═════ Recorded data ═════
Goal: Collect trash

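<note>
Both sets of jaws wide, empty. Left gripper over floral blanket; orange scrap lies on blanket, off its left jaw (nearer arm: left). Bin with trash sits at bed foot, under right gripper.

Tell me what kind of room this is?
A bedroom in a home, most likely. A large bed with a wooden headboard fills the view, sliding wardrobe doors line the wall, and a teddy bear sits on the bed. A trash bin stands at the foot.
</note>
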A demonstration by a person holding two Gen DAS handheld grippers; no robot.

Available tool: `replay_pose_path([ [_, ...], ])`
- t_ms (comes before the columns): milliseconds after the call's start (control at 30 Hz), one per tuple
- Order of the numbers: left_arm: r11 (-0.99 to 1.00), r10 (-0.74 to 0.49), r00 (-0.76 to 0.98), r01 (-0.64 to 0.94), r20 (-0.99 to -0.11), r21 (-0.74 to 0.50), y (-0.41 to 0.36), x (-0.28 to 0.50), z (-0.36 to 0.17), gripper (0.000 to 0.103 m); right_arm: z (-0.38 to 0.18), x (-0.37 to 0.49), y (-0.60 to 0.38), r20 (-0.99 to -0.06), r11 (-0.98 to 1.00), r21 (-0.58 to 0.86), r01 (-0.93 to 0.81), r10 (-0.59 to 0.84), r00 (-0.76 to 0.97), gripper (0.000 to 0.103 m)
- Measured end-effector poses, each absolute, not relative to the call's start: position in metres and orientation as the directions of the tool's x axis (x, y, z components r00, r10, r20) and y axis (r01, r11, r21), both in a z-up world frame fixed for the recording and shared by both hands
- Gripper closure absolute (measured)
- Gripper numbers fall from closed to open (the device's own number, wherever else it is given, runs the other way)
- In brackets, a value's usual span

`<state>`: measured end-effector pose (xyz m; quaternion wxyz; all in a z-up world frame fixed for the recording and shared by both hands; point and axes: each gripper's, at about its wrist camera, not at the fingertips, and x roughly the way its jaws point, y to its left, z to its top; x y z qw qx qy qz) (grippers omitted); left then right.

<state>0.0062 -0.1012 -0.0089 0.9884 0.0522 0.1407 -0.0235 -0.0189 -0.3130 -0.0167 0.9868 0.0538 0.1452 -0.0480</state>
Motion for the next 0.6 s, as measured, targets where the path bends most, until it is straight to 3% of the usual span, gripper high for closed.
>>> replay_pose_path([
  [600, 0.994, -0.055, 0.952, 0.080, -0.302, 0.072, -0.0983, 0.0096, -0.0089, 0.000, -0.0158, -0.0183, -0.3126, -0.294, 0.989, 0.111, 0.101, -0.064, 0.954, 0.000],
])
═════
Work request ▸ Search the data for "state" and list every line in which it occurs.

Answer to this exercise ▸
`<state>`: measured end-effector pose (xyz m; quaternion wxyz; all in a z-up world frame fixed for the recording and shared by both hands; point and axes: each gripper's, at about its wrist camera, not at the fingertips, and x roughly the way its jaws point, y to its left, z to its top; x y z qw qx qy qz) (grippers omitted); left then right.
<state>0.0062 -0.1012 -0.0089 0.9884 0.0522 0.1407 -0.0235 -0.0189 -0.3130 -0.0167 0.9868 0.0538 0.1452 -0.0480</state>

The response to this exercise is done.